WORK REQUEST: Copy each line of the material below that includes the string "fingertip".

DATA:
>>>>

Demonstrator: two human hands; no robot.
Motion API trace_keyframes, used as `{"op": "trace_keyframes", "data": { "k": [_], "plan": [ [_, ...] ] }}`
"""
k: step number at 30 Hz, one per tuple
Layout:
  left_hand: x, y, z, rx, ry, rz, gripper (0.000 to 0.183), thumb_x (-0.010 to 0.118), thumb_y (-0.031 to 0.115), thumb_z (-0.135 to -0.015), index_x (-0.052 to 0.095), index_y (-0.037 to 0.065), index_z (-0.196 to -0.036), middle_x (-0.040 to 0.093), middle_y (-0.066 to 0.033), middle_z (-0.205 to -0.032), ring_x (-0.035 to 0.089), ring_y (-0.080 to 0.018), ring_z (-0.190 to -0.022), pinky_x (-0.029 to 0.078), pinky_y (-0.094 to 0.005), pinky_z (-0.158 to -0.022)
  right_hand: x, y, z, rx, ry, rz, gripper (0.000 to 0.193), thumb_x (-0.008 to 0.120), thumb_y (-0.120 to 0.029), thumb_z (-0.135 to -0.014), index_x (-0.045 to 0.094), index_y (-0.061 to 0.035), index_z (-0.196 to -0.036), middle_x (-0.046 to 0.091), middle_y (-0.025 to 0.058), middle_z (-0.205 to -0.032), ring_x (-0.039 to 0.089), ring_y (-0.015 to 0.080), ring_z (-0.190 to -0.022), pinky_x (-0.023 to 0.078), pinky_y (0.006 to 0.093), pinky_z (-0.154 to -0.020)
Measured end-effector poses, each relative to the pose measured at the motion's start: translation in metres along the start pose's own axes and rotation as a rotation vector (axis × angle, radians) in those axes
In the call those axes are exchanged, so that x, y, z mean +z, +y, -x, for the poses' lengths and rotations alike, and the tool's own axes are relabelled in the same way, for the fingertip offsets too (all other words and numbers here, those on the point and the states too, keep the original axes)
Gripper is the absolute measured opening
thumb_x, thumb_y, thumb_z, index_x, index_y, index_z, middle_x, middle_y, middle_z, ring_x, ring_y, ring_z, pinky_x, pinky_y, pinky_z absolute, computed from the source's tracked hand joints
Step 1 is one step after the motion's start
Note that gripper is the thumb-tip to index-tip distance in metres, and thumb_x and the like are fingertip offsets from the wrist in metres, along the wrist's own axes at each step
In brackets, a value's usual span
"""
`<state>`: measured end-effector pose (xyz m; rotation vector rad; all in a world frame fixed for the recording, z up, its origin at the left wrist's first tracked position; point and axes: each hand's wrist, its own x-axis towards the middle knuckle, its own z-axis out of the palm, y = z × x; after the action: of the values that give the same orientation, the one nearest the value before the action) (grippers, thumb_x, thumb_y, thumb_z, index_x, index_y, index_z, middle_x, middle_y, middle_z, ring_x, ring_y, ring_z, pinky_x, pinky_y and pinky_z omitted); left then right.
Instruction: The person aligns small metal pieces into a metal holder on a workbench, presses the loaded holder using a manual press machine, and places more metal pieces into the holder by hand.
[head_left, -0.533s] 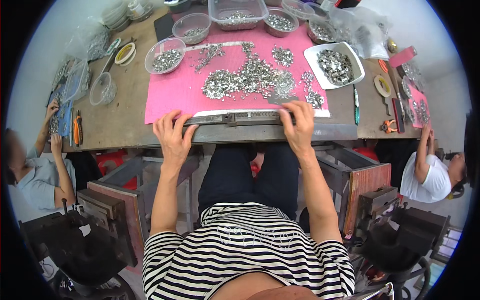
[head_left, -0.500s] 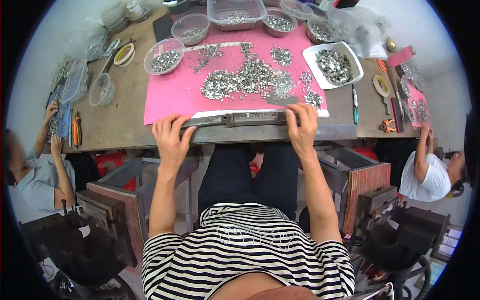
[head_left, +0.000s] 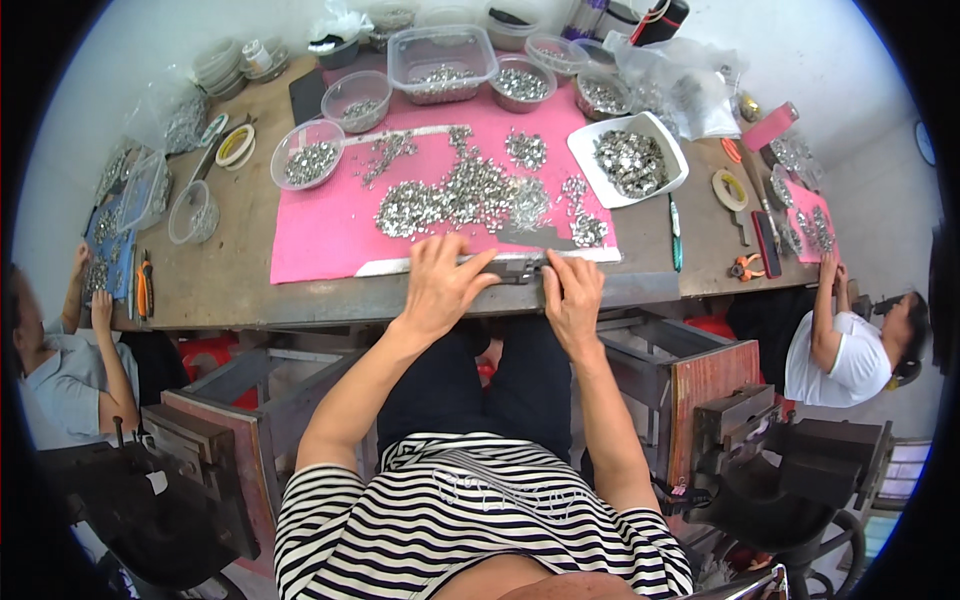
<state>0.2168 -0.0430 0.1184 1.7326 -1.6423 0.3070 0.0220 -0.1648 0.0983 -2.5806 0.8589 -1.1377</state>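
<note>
At the near edge of a pink mat (head_left: 310, 240), my hands work close together on a dark metal bar-like fixture (head_left: 518, 270). My left hand (head_left: 440, 282) grips its left end, thumb stretched along it. With thumb and fingers closed, my right hand (head_left: 573, 296) pinches the right end. Most of the fixture's length is hidden by the fingers. Just beyond it lies a flat dark grey strip (head_left: 540, 238). Heaps of small shiny metal pieces (head_left: 470, 195) cover the middle of the mat.
See-through tubs (head_left: 440, 75) of metal pieces line the back. A white tray (head_left: 670, 150) of pieces stands right, beside a green-and-white pen-like tool (head_left: 676, 235). Tape rolls (head_left: 235, 147) and orange-handled pliers (head_left: 145, 288) lie left. A person works on each side.
My hands have drawn together, the left moving far to the right. The long bar, earlier visible between them, is now mostly covered. The view has shifted slightly.
</note>
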Motion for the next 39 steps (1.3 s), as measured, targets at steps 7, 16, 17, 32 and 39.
{"op": "trace_keyframes", "data": {
  "k": [7,16,17,32,39],
  "plan": [
    [0.004,0.006,0.016,-0.036,0.052,-0.071,0.039,0.079,0.028,-0.083,0.073,0.018,-0.121,0.06,-0.0066,-0.113,0.054,-0.0256,-0.11,0.033,-0.0494,-0.097,-0.008,-0.044,0.004,0.273,0.085,-0.473,0.017,0.069,0.002,-0.092,0.075,0.0021,-0.108,0.072,0.0138,-0.096,0.07,0.0239,-0.083,0.055,0.0325,-0.075],
    [0.013,0.019,0.023,-0.173,0.11,0.004,0.046,0.077,0.013,-0.082,0.065,0.014,-0.127,0.058,-0.0067,-0.111,0.055,-0.0266,-0.108,0.033,-0.0512,-0.104,-0.001,-0.009,-0.048,-0.05,0.043,-0.277,0.012,0.07,0.0,-0.089,0.072,-0.0018,-0.101,0.068,0.0119,-0.085,0.064,0.0291,-0.077,0.048,0.0392,-0.074],
    [0.014,0.019,0.024,-0.162,0.112,0.016,0.046,0.078,0.013,-0.082,0.065,0.014,-0.127,0.058,-0.0065,-0.111,0.055,-0.0264,-0.108,0.033,-0.0496,-0.103,0.007,0.0,-0.071,-0.039,0.012,-0.269,0.013,0.07,0.0,-0.088,0.072,-0.0023,-0.101,0.067,0.0116,-0.086,0.063,0.0294,-0.079,0.048,0.0396,-0.074],
    [0.019,0.018,0.03,-0.16,0.134,0.019,0.042,0.079,0.015,-0.08,0.069,0.014,-0.12,0.059,-0.0046,-0.112,0.055,-0.0253,-0.108,0.036,-0.0449,-0.1,0.055,0.031,-0.149,-0.083,-0.055,-0.081,0.009,0.074,-0.012,-0.086,0.071,-0.0039,-0.085,0.065,0.0112,-0.081,0.062,0.031,-0.08,0.046,0.0445,-0.076],
    [0.018,0.018,0.024,-0.143,0.141,0.026,0.041,0.078,0.014,-0.082,0.068,0.013,-0.121,0.059,-0.0053,-0.112,0.055,-0.0264,-0.109,0.036,-0.0451,-0.099,-0.002,0.018,-0.049,0.104,-0.236,-0.08,0.006,0.075,-0.008,-0.086,0.07,-0.0046,-0.085,0.065,0.0094,-0.08,0.061,0.0273,-0.078,0.042,0.0421,-0.074]
  ]
}}
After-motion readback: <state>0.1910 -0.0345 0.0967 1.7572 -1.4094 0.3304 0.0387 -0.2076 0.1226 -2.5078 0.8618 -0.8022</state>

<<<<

EXERCISE RESPONSE:
In the call those axes are exchanged, so that x, y, z mean +z, +y, -x, for the poses' lengths and rotations alike, and the tool's own axes are relabelled in the same way, for the fingertip offsets too (all other words and numbers here, those on the point and the states too, keep the original axes)
Note that gripper is the thumb-tip to index-tip distance in metres, and thumb_x and the like are fingertip offsets from the wrist in metres, along the wrist's own axes at each step

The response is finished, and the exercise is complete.